◆ **Your assignment**
Filter the entries down to the lines holding "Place", then copy those lines.

◆ **Extracted information**
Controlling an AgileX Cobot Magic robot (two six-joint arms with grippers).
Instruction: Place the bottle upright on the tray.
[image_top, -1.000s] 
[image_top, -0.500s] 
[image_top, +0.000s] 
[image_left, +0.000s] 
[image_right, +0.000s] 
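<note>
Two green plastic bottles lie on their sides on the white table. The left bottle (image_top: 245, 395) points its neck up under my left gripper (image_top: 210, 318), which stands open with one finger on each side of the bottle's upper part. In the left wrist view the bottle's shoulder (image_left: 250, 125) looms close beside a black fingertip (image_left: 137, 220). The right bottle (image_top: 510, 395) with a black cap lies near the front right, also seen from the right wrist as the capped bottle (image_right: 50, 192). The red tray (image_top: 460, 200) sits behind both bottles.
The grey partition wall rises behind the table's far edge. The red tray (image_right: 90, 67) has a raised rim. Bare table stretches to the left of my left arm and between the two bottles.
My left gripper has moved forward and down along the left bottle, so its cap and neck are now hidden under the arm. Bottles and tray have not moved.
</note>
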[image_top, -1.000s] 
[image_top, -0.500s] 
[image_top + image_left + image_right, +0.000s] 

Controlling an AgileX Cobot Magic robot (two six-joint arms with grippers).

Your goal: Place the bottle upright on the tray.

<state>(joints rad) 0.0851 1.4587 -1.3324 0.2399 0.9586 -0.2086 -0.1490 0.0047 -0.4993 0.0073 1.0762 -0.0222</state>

◆ **Result**
Instruction: Place the bottle upright on the tray.
Your goal: Place the bottle upright on the tray.

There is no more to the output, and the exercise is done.